TASK REQUIREMENTS:
Once you reach the line with "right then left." below, copy each line exactly, stopping after the line with "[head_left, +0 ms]", and skip any pictures.

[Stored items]
..........

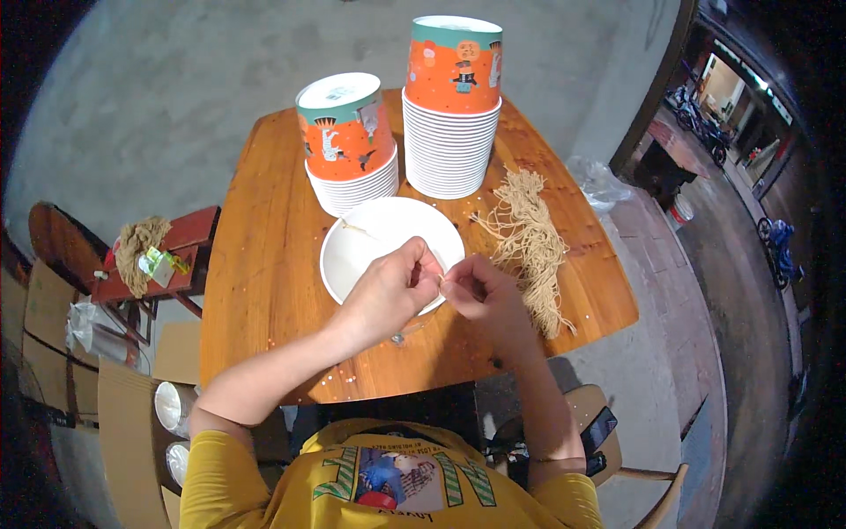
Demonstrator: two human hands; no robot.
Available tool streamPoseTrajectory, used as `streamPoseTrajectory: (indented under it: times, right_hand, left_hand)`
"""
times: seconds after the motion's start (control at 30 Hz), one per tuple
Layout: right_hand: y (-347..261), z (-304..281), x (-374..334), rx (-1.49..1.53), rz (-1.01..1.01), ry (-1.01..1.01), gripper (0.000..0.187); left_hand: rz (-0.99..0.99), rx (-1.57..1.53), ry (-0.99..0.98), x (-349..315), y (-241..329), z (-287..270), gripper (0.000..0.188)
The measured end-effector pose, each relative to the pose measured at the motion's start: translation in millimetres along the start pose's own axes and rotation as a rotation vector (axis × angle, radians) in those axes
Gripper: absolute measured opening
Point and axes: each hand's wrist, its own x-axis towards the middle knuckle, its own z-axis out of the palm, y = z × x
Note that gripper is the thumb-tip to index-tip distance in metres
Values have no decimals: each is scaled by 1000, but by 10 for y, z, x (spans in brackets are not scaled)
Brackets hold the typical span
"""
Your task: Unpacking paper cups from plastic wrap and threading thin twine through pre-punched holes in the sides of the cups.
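A white paper bucket (357,260) stands on the wooden table in front of me, its open top facing up. Tan string (354,228) shows at its far left rim. Over the near right rim, my left hand (388,286) and my right hand (486,295) meet with fingertips pinched together. A thin, pale strand of string shows between them; my fingers cover most of it. To the right of my right hand lies a loose bundle of tan strings (531,251).
Behind the bucket stand a shorter stack (351,145) and a taller stack (453,106) of upturned orange-and-white paper buckets. The wooden table (256,264) has small bits scattered near its front edge. A red bench (189,256) at left carries more string (139,256). A phone (599,429) lies on a chair at right.
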Motion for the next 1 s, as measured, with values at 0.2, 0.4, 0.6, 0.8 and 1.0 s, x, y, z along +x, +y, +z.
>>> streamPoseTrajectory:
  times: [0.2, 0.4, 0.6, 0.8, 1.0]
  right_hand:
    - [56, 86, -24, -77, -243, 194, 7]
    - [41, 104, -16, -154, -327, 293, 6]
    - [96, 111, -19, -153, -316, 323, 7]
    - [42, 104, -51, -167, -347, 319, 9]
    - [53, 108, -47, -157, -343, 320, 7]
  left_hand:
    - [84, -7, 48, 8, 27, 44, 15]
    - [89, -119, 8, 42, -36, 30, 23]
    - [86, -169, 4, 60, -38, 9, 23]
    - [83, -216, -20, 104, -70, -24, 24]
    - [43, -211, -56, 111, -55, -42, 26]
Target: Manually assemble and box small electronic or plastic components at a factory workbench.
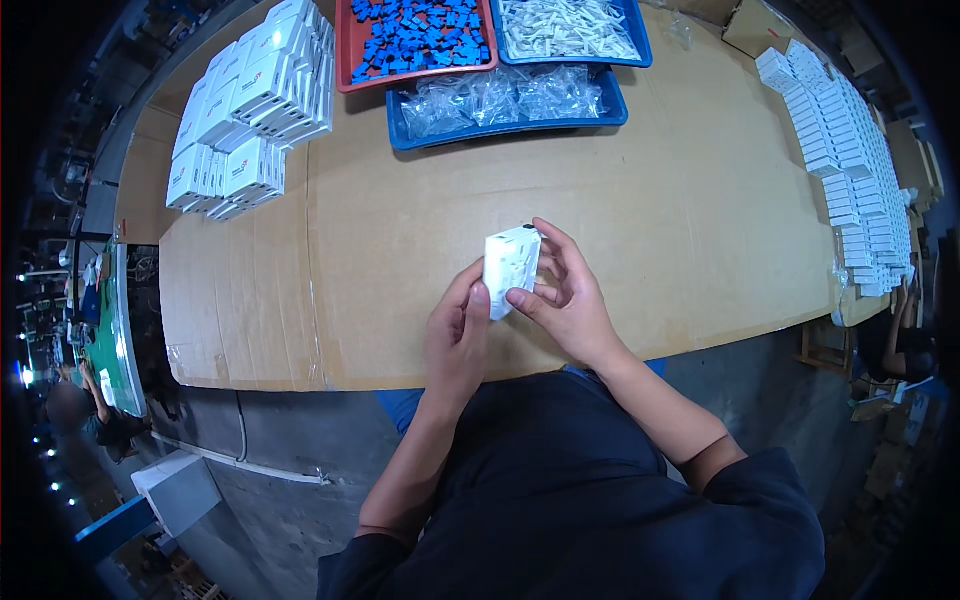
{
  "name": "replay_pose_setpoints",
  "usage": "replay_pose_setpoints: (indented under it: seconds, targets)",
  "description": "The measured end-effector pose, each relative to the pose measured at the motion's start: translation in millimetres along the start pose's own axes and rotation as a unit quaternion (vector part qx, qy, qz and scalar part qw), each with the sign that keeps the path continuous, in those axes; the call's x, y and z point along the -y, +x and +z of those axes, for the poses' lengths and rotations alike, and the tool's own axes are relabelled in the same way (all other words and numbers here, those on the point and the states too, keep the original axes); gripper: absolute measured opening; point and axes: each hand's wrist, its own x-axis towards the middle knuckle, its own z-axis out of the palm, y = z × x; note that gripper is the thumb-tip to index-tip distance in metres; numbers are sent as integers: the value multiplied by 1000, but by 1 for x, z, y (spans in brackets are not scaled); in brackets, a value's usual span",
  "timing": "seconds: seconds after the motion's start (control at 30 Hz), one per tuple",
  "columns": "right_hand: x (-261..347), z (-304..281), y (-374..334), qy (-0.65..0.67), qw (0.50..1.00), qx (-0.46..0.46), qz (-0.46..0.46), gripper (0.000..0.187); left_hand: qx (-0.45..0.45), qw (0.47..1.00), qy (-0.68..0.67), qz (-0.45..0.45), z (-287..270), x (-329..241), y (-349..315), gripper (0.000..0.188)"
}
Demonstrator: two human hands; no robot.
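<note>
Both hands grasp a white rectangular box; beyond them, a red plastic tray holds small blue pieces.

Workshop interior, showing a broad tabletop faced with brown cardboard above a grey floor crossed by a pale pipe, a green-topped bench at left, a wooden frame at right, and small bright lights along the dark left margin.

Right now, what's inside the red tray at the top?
The red tray holds lots of small blue pieces, heaped loosely. Whatever lies beneath the top pieces is covered, and the tray's far end is outside the picture.
</note>
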Motion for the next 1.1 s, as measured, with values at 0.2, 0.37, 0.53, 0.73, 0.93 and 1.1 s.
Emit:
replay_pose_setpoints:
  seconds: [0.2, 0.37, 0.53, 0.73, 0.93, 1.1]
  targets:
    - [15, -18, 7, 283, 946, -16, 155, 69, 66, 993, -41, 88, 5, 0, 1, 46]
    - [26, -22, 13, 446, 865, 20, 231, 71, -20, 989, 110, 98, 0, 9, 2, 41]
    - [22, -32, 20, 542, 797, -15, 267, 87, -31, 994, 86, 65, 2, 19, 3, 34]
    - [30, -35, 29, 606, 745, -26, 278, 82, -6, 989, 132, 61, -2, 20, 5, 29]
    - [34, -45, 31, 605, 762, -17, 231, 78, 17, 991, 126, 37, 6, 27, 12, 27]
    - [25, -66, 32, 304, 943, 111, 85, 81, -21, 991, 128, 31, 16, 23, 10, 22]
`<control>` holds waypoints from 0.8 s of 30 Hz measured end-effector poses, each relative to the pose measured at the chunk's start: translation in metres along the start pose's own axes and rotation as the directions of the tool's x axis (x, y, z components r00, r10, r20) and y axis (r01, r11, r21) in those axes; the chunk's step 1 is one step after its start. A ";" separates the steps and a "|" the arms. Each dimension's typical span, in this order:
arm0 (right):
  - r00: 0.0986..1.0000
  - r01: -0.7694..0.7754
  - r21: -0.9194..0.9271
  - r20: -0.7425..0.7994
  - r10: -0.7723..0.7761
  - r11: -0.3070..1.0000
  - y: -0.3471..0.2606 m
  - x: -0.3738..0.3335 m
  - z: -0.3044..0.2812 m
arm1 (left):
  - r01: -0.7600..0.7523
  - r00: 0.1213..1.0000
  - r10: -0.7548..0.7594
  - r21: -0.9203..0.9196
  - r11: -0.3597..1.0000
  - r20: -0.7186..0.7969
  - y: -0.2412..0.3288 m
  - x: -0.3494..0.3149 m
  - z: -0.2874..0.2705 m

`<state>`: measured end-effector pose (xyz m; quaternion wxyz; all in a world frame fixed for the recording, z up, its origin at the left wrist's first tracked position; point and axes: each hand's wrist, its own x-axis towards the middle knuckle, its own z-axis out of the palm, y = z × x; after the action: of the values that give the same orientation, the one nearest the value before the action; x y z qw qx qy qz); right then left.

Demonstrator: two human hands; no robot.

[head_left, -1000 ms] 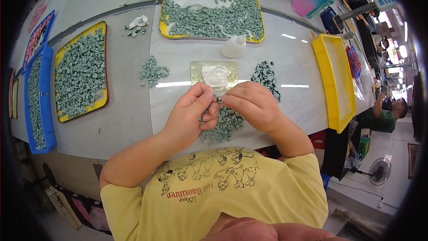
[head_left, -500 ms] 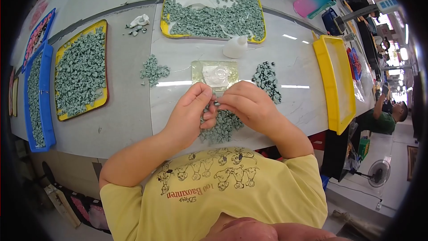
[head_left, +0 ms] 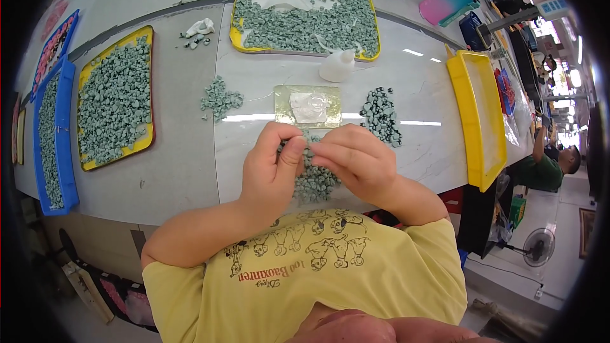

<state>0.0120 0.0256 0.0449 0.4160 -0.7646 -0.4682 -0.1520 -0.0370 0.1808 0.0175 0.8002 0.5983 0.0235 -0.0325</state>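
My left hand (head_left: 270, 168) and my right hand (head_left: 361, 162) meet fingertip to fingertip in front of my chest. Both are closed in a pinch on a small green piece, mostly hidden by the fingers. Directly below them a heap of small grey-green pieces (head_left: 316, 184) lies on the table, partly covered by my hands. Just beyond my fingertips is a yellowish-green pad (head_left: 283, 103) with a crumpled white sheet (head_left: 308, 113) on it. A loose pile of green pieces (head_left: 221, 98) sits to the left, and a darker-edged pile (head_left: 381, 117) to the right.
A white squeeze bottle (head_left: 337, 68) stands behind the pad. Yellow trays of green pieces lie at the back (head_left: 305, 32) and left (head_left: 114, 101), beside a blue tray (head_left: 67, 152). At right are a yellow bin (head_left: 476, 114), a pink-teal bottle (head_left: 445, 1) and, farther off, another person (head_left: 553, 168).
My left hand has turned, its thumb and index now pressing at the tips. My right fingertips have shifted slightly, and the small piece between the hands is less visible.
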 end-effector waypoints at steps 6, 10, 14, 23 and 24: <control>0.926 -0.378 0.215 0.092 0.367 0.901 -0.003 -0.005 -0.007 | -0.060 0.998 0.060 -0.010 0.998 -0.003 0.000 0.002 -0.002; 0.721 -0.677 0.413 0.205 0.662 0.610 -0.005 -0.006 -0.005 | -0.056 0.998 0.057 0.113 0.992 -0.009 -0.003 0.003 0.002; 0.467 -0.810 0.546 0.378 0.799 0.215 -0.005 0.000 -0.010 | -0.279 0.958 0.283 0.337 0.899 0.039 -0.006 0.008 0.004; 0.456 -0.773 0.632 0.494 0.740 0.054 -0.001 -0.003 -0.014 | -0.335 0.941 0.323 0.387 0.859 0.097 -0.005 0.007 0.007; 0.456 -0.773 0.632 0.493 0.741 0.055 -0.001 -0.004 -0.013 | -0.167 0.986 0.165 0.272 0.948 0.031 -0.003 0.005 0.008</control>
<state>0.0108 0.0133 0.0506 0.7156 -0.6154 -0.0170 0.3299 -0.0322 0.1718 0.0164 0.7098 0.7029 -0.0347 0.0297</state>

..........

ANSWER TO THIS TASK:
`<state>`: measured end-effector pose (xyz m; quaternion wxyz; all in a world frame fixed for the recording, z up, its origin at the left wrist's first tracked position; point and axes: each hand's wrist, its own x-axis towards the middle knuckle, its own z-axis out of the palm, y = z × x; after the action: of the values that give the same orientation, the one nearest the value before the action; x y z qw qx qy qz); right then left.

Demonstrator: two human hands; no robot.

[head_left, -1000 ms] 
[head_left, -500 ms] 
[head_left, +0 ms] 

Nothing further remains in this exercise.